Look below for the line holding "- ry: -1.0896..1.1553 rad" and the line holding "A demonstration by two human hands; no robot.". Transcribe exactly those lines and all lines between them, nothing more.

» Data below
--*--
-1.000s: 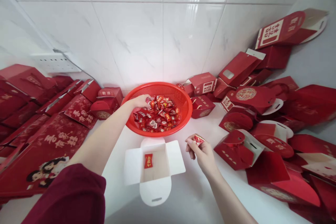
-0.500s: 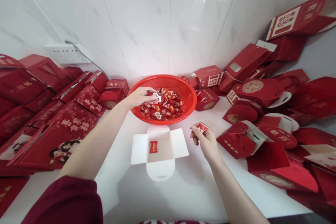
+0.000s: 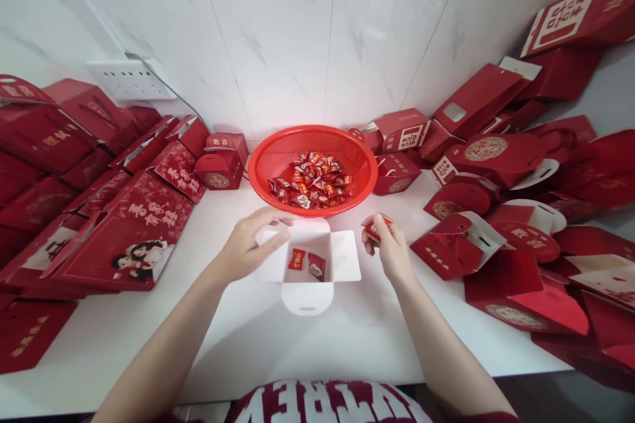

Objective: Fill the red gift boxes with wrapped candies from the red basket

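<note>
An opened white-lined box [image 3: 307,297] stands on the table with its flaps spread outward. Two wrapped candies lie inside: a bright red one [image 3: 296,259] and a darker red one [image 3: 316,266]. My left hand [image 3: 251,244] is over the box's left flap, fingers apart and holding nothing. Right of the box, my right hand [image 3: 387,244] pinches a red wrapped candy [image 3: 376,230] between thumb and fingers. Behind the box sits a red plastic basket [image 3: 364,175] with a heap of wrapped candies [image 3: 317,178] in it.
Red gift boxes [image 3: 119,231] are stacked along the left side. More red boxes [image 3: 496,152] crowd the right side, some with lids raised. A power strip [image 3: 129,79] with a cable is by the tiled wall [image 3: 282,33] at the back left.
My left hand has come back from the basket to the box and let go of a candy, which now lies beside the first one. My right hand still holds its candy.
</note>
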`<action>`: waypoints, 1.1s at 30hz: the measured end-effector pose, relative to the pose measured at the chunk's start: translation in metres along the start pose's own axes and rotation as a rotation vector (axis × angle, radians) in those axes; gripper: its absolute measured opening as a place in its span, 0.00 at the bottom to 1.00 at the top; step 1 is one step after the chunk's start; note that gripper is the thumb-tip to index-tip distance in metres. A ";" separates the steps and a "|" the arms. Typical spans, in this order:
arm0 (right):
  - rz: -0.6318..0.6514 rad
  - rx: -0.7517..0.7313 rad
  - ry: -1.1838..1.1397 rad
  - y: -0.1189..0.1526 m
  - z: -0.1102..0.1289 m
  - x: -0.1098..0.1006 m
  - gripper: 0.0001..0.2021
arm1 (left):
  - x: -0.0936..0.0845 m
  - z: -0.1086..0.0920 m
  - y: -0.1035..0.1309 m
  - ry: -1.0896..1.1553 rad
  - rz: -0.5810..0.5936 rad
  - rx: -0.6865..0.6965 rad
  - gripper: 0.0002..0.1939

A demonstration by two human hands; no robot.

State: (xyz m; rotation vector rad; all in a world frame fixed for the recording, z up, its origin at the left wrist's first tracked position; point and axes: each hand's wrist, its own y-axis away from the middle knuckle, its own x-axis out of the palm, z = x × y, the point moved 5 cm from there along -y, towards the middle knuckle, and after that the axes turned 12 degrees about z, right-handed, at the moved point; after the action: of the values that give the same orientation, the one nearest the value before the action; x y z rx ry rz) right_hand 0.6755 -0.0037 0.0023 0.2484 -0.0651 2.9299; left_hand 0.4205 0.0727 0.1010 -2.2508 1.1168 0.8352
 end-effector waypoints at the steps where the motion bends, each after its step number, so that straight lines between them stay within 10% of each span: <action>1: -0.006 -0.008 -0.018 0.001 0.002 0.001 0.21 | 0.006 0.002 0.010 -0.019 -0.027 0.031 0.19; 12: 0.333 0.039 -0.221 -0.011 0.035 0.033 0.28 | 0.071 0.055 0.049 0.151 0.041 -0.020 0.54; 21: 0.259 0.068 0.003 -0.018 0.042 0.040 0.25 | 0.077 0.044 0.047 0.024 0.050 -0.019 0.52; 27: 0.149 -0.168 0.435 -0.008 0.066 0.054 0.17 | 0.079 0.042 0.050 -0.043 0.057 0.001 0.52; 33: 0.550 -0.368 0.739 0.010 0.072 0.083 0.15 | 0.078 0.043 0.049 -0.053 0.041 -0.026 0.52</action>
State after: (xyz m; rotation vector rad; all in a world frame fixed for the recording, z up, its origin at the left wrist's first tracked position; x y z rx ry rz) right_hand 0.6050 -0.0018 0.0876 -1.0487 -0.6311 3.2198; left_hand 0.4043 0.0338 0.0088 -2.2199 1.1379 0.9258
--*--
» Expected output
  - ry: -1.0896..1.1553 rad
  - rz: -0.5810..0.5936 rad
  - rx: -0.6865..0.6965 rad
  - gripper: 0.0002..0.1939

A demonstration by two human hands; no robot.

This is the complete answer to the exercise.